I trapped my yelp between clenched teeth, forcing the sound down and managed a breath. “I am going to scream in your face one day,” I muttered. “And you’ll have earned the privilege."

“I look forward to it, Steorra.” One hand detached from mine, and I mourned its loss as he risked raising it to trail through my hair. “You are the brightest burning star. What is your name lest I pick a constellation to name you after?”

“Wouldn’t be the first time,” I muttered, staring at the ground. He laughed softly, far too sexily with our bodies pressed too close in the tiny space against the obelisk opposite my crypt. My cheeks blazed even as I squeezed my eyes shut. “You may call me Ash.”

He remained silent for a moment, though thick fingers played in my hair. “Ash because you consume everything, or is it short for something else?”

It’s short for something. That’s what I meant to come out. But my body chose that moment to overheat and all I could think of was that I was glad to know the community group had moved on as I couldn't contain this next part at all.

My next thought was that we were about to find out how fireproof my stone man was.

“Run, run,” I whispered, reaching out and squeezing his arms to hold him tight, my words clashing with my thoughts as I gave him the singular truth I could to free myself from everything that might actually keep this enigmatic man who seemed to understand me close.

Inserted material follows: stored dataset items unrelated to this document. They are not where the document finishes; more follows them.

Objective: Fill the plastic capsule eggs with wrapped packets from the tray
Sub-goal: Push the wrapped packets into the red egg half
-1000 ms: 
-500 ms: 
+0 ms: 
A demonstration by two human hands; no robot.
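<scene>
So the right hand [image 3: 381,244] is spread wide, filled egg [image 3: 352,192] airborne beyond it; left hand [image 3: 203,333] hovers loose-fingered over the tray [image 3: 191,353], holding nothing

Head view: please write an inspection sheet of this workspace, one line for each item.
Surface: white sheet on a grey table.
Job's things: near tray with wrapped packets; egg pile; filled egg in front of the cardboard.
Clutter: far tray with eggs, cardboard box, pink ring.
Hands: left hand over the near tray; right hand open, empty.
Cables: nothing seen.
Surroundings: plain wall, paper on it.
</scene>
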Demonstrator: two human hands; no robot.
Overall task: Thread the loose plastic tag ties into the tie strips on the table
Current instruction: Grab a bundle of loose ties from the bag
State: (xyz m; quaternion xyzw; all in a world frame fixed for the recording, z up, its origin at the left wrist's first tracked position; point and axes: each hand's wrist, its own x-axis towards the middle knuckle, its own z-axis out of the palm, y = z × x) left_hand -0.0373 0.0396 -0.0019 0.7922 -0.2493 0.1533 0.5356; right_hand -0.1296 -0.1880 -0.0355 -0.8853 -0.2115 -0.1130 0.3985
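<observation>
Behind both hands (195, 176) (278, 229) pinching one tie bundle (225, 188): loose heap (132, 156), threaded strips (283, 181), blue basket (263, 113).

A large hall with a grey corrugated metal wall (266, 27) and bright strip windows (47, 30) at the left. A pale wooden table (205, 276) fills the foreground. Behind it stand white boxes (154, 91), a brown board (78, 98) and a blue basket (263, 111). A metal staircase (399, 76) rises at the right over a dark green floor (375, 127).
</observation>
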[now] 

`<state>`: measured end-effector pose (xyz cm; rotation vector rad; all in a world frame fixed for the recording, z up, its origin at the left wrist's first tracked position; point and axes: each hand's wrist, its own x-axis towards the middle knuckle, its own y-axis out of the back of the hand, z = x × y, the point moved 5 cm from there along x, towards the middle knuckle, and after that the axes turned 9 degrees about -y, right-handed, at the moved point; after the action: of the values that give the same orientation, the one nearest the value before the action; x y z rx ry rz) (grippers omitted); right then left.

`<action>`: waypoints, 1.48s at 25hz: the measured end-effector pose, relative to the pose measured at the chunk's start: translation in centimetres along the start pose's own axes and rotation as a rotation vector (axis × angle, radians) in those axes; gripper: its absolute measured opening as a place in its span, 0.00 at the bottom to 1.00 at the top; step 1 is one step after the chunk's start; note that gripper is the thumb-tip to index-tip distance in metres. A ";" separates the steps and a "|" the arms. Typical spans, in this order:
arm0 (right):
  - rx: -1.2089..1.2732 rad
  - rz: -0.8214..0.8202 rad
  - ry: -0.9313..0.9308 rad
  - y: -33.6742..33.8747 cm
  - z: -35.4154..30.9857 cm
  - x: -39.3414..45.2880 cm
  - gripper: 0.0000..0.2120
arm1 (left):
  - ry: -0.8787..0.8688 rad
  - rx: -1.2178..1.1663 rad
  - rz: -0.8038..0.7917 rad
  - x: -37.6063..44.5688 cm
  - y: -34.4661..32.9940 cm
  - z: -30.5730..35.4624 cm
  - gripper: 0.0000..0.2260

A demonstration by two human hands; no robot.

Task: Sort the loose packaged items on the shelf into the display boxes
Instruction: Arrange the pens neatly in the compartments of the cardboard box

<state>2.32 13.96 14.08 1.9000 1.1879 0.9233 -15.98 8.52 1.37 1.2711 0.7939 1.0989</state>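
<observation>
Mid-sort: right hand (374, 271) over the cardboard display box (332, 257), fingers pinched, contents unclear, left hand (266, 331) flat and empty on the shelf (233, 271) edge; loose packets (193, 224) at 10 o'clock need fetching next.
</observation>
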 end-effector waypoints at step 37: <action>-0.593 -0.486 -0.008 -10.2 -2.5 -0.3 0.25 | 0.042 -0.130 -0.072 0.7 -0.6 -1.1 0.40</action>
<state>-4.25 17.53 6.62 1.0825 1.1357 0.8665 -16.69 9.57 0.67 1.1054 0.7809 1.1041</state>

“Someone else sets the fires. I am not the one you seek.”

He stared down at me, his yellow gaze oblique, unfathomable.

Just once, would it be so wrong to have someone be able to touch me? Someone who I can’t hurt?

The impossible plea. I knew, because I’d been begging the universe for that for over three thousand years. Why would it start giving me what I wanted now?

“Run,” I pleaded instead, staring up at him. “Go, now.”

He smiled faintly. “No, Steorra. I will stay.”

Hot tears tracked my cheeks, burning my skin even as he watched my flames burn through my skin with the sort of awe they all had in the beginning. Right before their screams began and I couldn’t control anything anymore.

But this time, I didn't get to hear his screams because yet again, I was nothing more than a pile of ash in a public space, and everything around me burned.

But like every Firestarter, I would rise again.